O primeiro desafio do caso é descobrir quem são todas essas mulheres, porque o Brasil ainda não sabe quantas mulheres grávidas estão presas, assim como o Levantamento Nacional de Informações Penitenciárias (Infopen) mostra que não se sabe quantos filhos viagra buy têm as pessoas encarceradas no país.

O ministro Ricardo Lewandowski determinou que o Departamento Penitenciário Nacional (DEPEN) identifique as mulheres que podem ser beneficiadas pelo habeas corpus coletivo. O julgamento do caso está marcado para dia 20 de fevereiro.

Se o STF fizer a coisa certa, quem sabe histórias de horror como a de Jéssica Monteiro deixam de acontecer.
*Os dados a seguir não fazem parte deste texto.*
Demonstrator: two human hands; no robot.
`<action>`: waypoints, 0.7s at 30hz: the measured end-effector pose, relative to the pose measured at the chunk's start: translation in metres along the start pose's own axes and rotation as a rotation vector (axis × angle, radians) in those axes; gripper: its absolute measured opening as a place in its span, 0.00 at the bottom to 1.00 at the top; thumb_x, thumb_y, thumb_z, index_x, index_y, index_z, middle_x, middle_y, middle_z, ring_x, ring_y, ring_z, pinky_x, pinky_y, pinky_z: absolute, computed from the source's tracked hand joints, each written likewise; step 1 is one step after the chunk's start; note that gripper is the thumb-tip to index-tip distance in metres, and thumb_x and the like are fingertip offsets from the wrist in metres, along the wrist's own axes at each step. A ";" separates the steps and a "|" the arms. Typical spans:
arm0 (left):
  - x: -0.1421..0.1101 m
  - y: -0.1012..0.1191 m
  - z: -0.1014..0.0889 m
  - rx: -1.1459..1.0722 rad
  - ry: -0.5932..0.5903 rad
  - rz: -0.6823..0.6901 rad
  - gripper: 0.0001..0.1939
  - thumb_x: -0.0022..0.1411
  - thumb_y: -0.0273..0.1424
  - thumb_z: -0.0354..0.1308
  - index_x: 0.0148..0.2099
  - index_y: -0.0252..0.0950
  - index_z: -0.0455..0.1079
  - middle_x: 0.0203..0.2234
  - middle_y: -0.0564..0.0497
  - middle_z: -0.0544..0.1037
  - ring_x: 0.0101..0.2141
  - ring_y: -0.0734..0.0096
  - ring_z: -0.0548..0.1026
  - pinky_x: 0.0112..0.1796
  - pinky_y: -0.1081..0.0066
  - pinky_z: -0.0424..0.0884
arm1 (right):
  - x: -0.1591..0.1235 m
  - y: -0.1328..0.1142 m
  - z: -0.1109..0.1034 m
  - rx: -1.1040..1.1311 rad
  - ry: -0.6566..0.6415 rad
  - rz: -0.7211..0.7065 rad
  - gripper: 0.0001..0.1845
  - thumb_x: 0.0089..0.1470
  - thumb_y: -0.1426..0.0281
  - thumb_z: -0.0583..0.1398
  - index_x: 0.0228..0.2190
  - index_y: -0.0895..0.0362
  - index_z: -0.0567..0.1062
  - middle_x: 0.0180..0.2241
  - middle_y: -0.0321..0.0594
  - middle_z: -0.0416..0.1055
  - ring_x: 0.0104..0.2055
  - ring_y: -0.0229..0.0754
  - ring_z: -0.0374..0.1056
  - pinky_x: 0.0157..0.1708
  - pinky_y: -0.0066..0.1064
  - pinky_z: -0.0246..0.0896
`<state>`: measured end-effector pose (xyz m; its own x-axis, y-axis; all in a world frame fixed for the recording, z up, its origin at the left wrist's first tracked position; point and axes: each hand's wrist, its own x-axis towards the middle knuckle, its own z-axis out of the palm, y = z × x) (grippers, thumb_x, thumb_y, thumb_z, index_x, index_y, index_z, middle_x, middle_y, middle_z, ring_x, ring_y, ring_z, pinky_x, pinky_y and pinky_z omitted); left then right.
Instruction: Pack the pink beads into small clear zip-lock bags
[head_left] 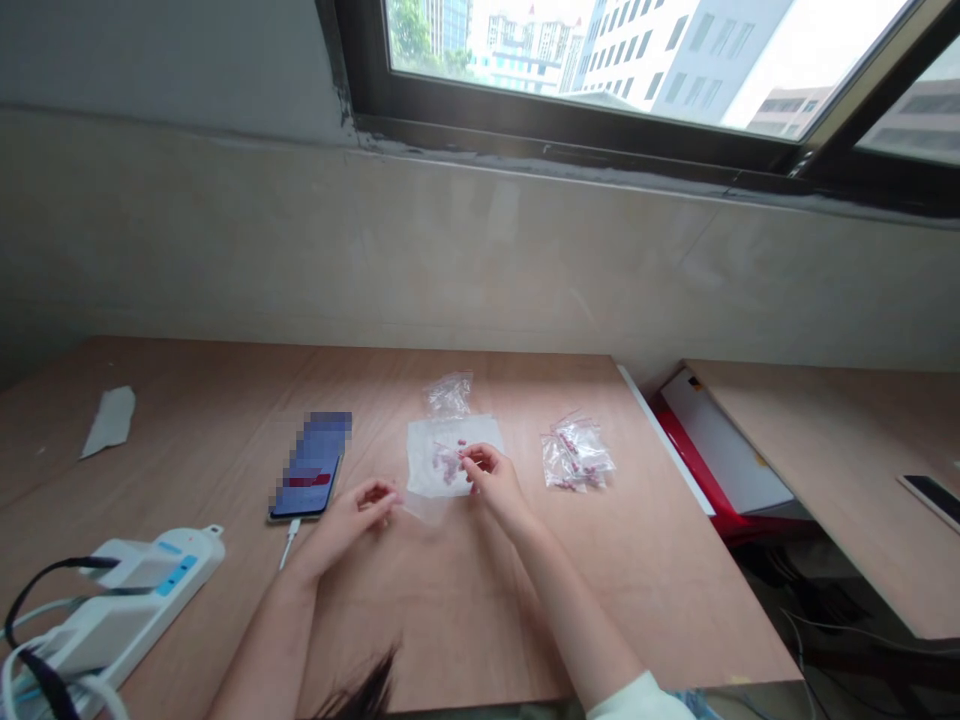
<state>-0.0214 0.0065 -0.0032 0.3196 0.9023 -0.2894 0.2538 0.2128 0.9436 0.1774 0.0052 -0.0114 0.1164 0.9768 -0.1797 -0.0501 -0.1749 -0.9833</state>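
A white sheet (424,450) lies on the table with small dark red pieces (448,463) on it; they look like beads, but are too small to be sure. Over its right side, my right hand (491,478) is closed in a pinch, and whatever sits between the fingertips is too small to make out. At the sheet's lower left corner, my left hand (373,503) has its thumb and fingertips together on the edge of a clear plastic bag (425,508). That bag is faint and reaches under or against the sheet's near edge.
Behind the sheet lies a crumpled clear bag (448,394). Clear bags with red pieces (577,455) lie to the right. At left are a phone (311,465) on a white cable, a power strip (150,600) and a paper scrap (110,420). A gap separates a second table (840,450).
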 end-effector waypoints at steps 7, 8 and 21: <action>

Apreendida com 90 gramas de maconha e sem antecedentes criminais, Jéssica não esteve presente à audiência de custódia porque dava à luz no momento. Mas juiz e promotora do caso determinaram que ela fosse presa preventivamente. Assim é que Henrico, bebê de dois dias de vida, foi parar dentro de uma cela suja, escura e pequena com sua mãe, uma mulher jovem e negra.

Ao enfrentar o cárcere, a pátria da criança feliz precisa ainda aprender a lição número um da proteção à infância: não existe garantia de direitos de crianças sem respeito aos direitos de mulheres, especialmente mulheres negras.

A pauta urgente não termina no direito à prisão domiciliar: é preciso agir sobre a política de guerra às drogas e outras causas que levaram o encarceramento de mulheres no país a crescer mais de 500% entre 2000 e 2014.

Se crianças em situação de vulnerabilidade importam para o Brasil, que se garanta às mulheres condições para fazer o que só elas – e não as leis – fazem: cuidar, educar, alimentar, acolher, ensinar, criar crianças.